Backed by DreamWorks co-founder Jeffrey Katzenberg and Dropbox veteran Sujay Jaswa, Xenom is applying the fixed-format, repeatable-benchmark model that HYROX used to scale a mass-participation running circuit – to CrossFit and functional fitness.

A new CrossFit competition series has launched with $15 million (€13.8 million) in seed funding, a Rogue Fitness equipment partnership and an 11-event first-season calendar – applying the fixed-format, global-circuit logic that made HYROX a mass-participation phenomenon to the functional fitness and CrossFit market.

Xenom, founded by Keith Barlow, officially launched in the US and Europe on Feb. 27. The seed round was led by WndrCo, the investment firm co-founded by media executive Jeffrey Katzenberg – co-founder of DreamWorks and former Chairman of Walt Disney Studios – and technology entrepreneur Sujay Jaswa, business founder and former Chief Financial Officer of Dropbox. Rogue Fitness joins as foundational partner and long-term equipment supplier. Xenom has also entered into a CrossFit Partner Event Series license agreement with CrossFit, LLC, a non-exclusive arrangement authorizing use of the CrossFit trademark at its events.

The “Decathlon of fitness”

The format is deliberately fixed: ten events across two days, scored on a consistent points-based index designed to function as a permanent, repeatable performance benchmark. Three of the ten events have been revealed – a nine-minute one-rep-max snatch with four attempts at 90-second intervals; a 3K run directly into a 2K Echo Ski with no time cap; and a gymnastics circuit combining toes-to-bar, dumbbell hang snatches and bar muscle-ups. Seven further events will be announced before the season opens, including the global unveiling of a new piece of competition-grade equipment from Rogue.

Barlow has articulated the gap Xenom is targeting explicitly: competitive formats in the CrossFit space have historically varied year on year, with changing workouts, shifting scoring systems and inconsistent venue standards. “We see an incredible opportunity to build a global competition which reenergizes and meets the huge unmet demand from people training in boxes, garages and gyms around the world,” he said at launch. The series positions itself as the Decathlon of Fitness – a standardized, multi-discipline test that functions as a permanent global reference point, something the company argues has not previously existed at scale in the CrossFit market.

Format and participation

Athletes compete as individuals or in same-sex pairs across three divisions: Elite, for the sport’s highest performers; RX, for experienced CrossFit athletes; and Compete, which uses scaled loading and reduced complexity as an accessible entry point. Each event accommodates 2,000 athletes. Entry is priced at $500 per individual early bird, $450 per person for pairs, and $25 for spectators. To mark the Season 1 opening, Xenom is releasing 250 free spots via ballot, open from Feb. 27 through March 13.

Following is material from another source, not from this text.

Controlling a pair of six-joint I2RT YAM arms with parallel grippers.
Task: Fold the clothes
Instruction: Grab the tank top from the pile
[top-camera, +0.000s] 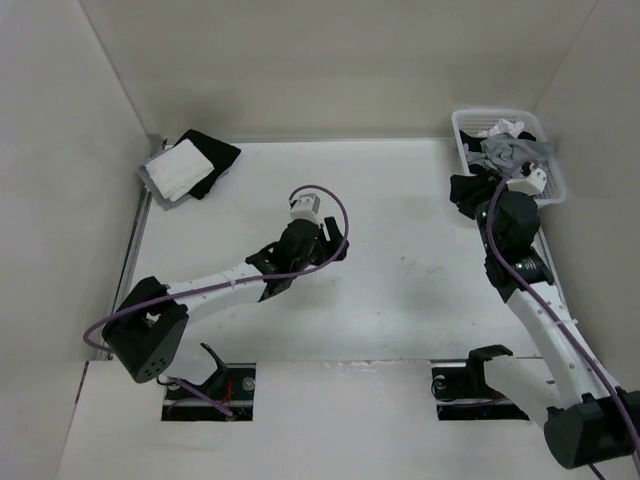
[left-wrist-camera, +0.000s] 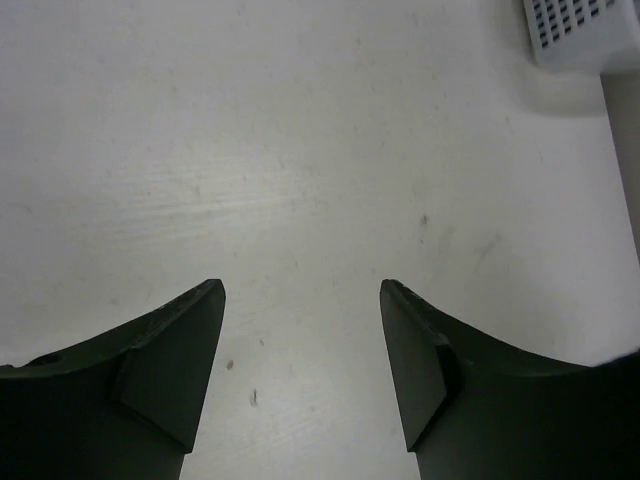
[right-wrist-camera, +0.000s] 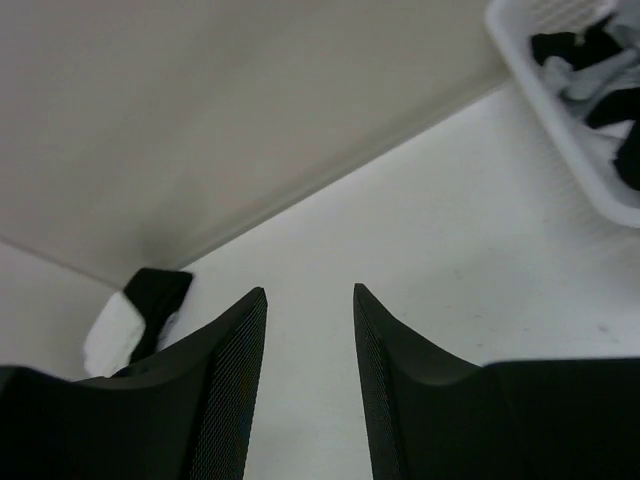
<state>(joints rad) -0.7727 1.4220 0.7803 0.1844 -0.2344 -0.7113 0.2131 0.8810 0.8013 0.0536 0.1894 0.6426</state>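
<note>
From above, your left hand (top-camera: 330, 243) hangs over the middle of the table (top-camera: 400, 300), well apart from any cloth. That looks like a waiting spot which leaves the bare centre free for spreading. Your right hand (top-camera: 468, 195) sits just beside the white basket (top-camera: 458, 128) in the table's far right corner. The grey top (top-camera: 512, 150) lies crumpled inside that basket, so nothing is laid out and, by my reading, folding has not begun. At the far left corner a white folded cloth (top-camera: 175, 168) rests on a black garment (top-camera: 215, 155); leave those alone.

Through the left wrist camera, your left hand (left-wrist-camera: 300, 290) is released, jaws wide, with only bare table between them. A corner of the basket (left-wrist-camera: 580, 35) shows at the upper right.

Through the right wrist camera, your right hand (right-wrist-camera: 309, 292) is also released and grasps nothing. It points toward the far left corner, not at the basket (right-wrist-camera: 560, 130). There the grey top (right-wrist-camera: 595, 78) lies tangled with black pieces (right-wrist-camera: 560, 45), so you will probably need to turn toward it and pick carefully.
</note>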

A four-city opening calendar

The debut event takes place June 27–28 at Ford Center at The Star in Frisco, Texas – the Dallas Cowboys NFL franchise’s world headquarters and training complex. Xenom plans to convert the venue into a purpose-built fitness arena with competition floors configured for large-scale heats, athlete camps, recovery zones and partner activations. London follows Aug. 29–30, with Miami and Paris scheduled subsequently. Season 1 runs to 11 events across the US and Europe, with an announced expansion roadmap to 60 global competitions.

 
 
 
Visualizza questo post su Instagram

Un post condiviso da Morning Chalk Up (@morningchalkup)

The investment case

The $15 million seed is unusually large for the fitness event sector. Jaswa framed the rationale in terms of category-building rather than niche opportunity: “There are very few global household name brands left to build. Fitness has become a sport category with true mainstream reach, and we believe Xenom will be the benchmark for elite fitness.” WndrCo’s focus on long-term brand building at the intersection of entertainment, media and consumer behavior suggests the founders are developing Xenom as a spectator and media product alongside an athlete competition platform.

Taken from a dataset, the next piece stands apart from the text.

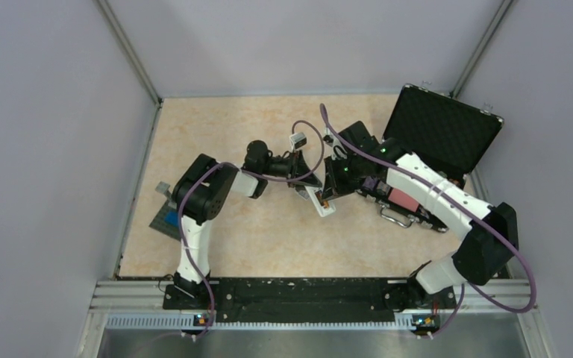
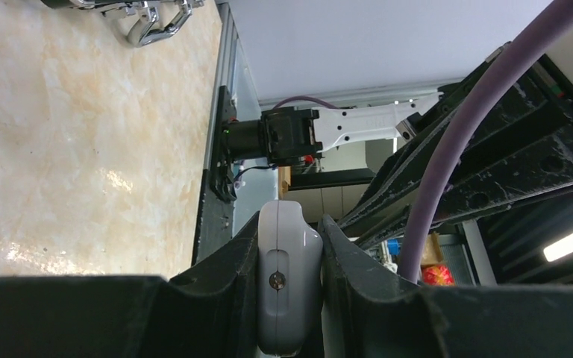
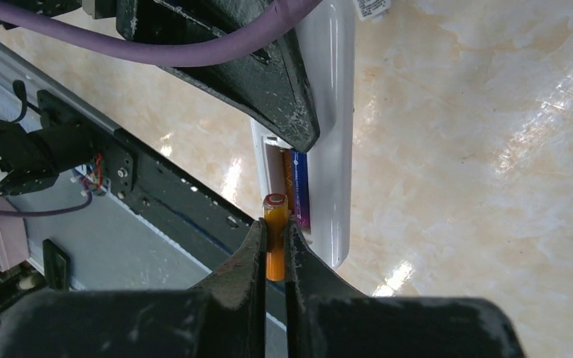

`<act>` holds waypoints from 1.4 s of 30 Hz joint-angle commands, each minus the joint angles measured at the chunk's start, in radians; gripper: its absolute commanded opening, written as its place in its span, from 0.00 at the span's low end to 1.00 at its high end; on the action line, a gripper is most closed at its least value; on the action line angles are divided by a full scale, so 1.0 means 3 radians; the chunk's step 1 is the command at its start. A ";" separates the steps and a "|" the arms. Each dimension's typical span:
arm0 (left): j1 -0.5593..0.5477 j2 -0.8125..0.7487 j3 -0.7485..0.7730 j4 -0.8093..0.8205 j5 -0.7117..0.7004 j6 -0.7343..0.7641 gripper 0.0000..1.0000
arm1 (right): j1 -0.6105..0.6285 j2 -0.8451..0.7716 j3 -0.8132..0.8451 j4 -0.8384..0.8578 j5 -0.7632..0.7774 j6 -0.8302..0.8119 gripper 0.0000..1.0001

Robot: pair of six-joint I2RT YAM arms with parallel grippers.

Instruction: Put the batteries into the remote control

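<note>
The white remote control (image 1: pixel 322 201) is held off the table at mid-scene by my left gripper (image 1: pixel 304 181), which is shut on it. In the left wrist view its end with a small screw (image 2: pixel 289 287) sits clamped between the fingers. In the right wrist view the remote (image 3: pixel 333 134) shows its open battery bay with a dark purple battery (image 3: pixel 299 190) lying in it. My right gripper (image 3: pixel 274 242) is shut on an orange battery (image 3: pixel 274 239), its end at the bay's mouth beside the purple one. From above, the right gripper (image 1: pixel 331 188) is right against the remote.
An open black case (image 1: pixel 442 130) stands at the back right with a pink block (image 1: pixel 404 200) and metal handle (image 1: pixel 394 218) in front. A dark grey card with a blue patch (image 1: pixel 167 216) lies at the left edge. The black base rail (image 1: pixel 298 292) runs along the near side.
</note>
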 commanded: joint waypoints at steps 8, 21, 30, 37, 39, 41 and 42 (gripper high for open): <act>-0.0104 -0.0422 -0.0021 -0.1351 -0.0187 0.1231 0.00 | 0.0109 0.0110 0.0174 -0.0160 0.0108 -0.0070 0.00; -0.0125 -0.0149 -0.0086 -0.0107 -0.0144 0.0234 0.00 | 0.0177 0.0159 -0.0021 -0.0114 0.0271 -0.0038 0.00; -0.0147 -0.0062 -0.0112 0.0258 -0.0157 -0.0044 0.00 | 0.0192 0.0217 -0.0011 -0.0068 0.0421 -0.0004 0.01; -0.0144 -0.0099 -0.0117 0.0089 -0.0142 0.0094 0.00 | 0.0192 0.0176 0.0017 -0.0071 0.0467 0.0063 0.22; -0.0147 -0.0096 -0.0122 0.0089 -0.0140 0.0094 0.00 | 0.0192 0.0151 0.0046 -0.0082 0.0472 0.0081 0.26; -0.0147 -0.0096 -0.0122 0.0089 -0.0135 0.0096 0.00 | 0.0193 0.0140 0.0070 -0.0101 0.0483 0.0086 0.29; -0.0150 -0.0094 -0.0122 0.0089 -0.0132 0.0098 0.00 | 0.0193 0.0136 0.0082 -0.0108 0.0483 0.0095 0.30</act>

Rogue’s involvement brings structural credibility. The Columbus, Ohio-based manufacturer has been a cornerstone of competitive fitness equipment for over two decades. “Being involved from the beginning excites us,” said Caity Henniger, Chief Sales Officer of Rogue Fitness. “Our equipment and operational experience will help Xenom deliver a professional competition experience that athletes can trust, down to every detail.”

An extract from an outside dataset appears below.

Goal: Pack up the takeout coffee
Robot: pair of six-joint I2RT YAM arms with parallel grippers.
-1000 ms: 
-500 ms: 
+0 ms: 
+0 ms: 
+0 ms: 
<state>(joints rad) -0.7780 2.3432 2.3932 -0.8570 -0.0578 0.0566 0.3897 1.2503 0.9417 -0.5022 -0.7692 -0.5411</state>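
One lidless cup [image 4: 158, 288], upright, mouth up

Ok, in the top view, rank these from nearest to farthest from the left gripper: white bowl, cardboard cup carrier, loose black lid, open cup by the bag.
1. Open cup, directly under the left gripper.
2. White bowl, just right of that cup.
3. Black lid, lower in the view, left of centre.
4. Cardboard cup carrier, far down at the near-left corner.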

Longer-term ambitions include potential Olympic inclusion. Barlow cited consistent format, global participation and new audience reach as the prerequisites – the same case HYROX has been advancing for itself. Whether Xenom can execute on that trajectory depends on sustaining athlete participation across markets over multiple seasons, building broadcaster or streaming engagement, and demonstrating that the CrossFit audience – more technically specialized than the mass-participation base HYROX addressed – can support a $500-entry global circuit at scale.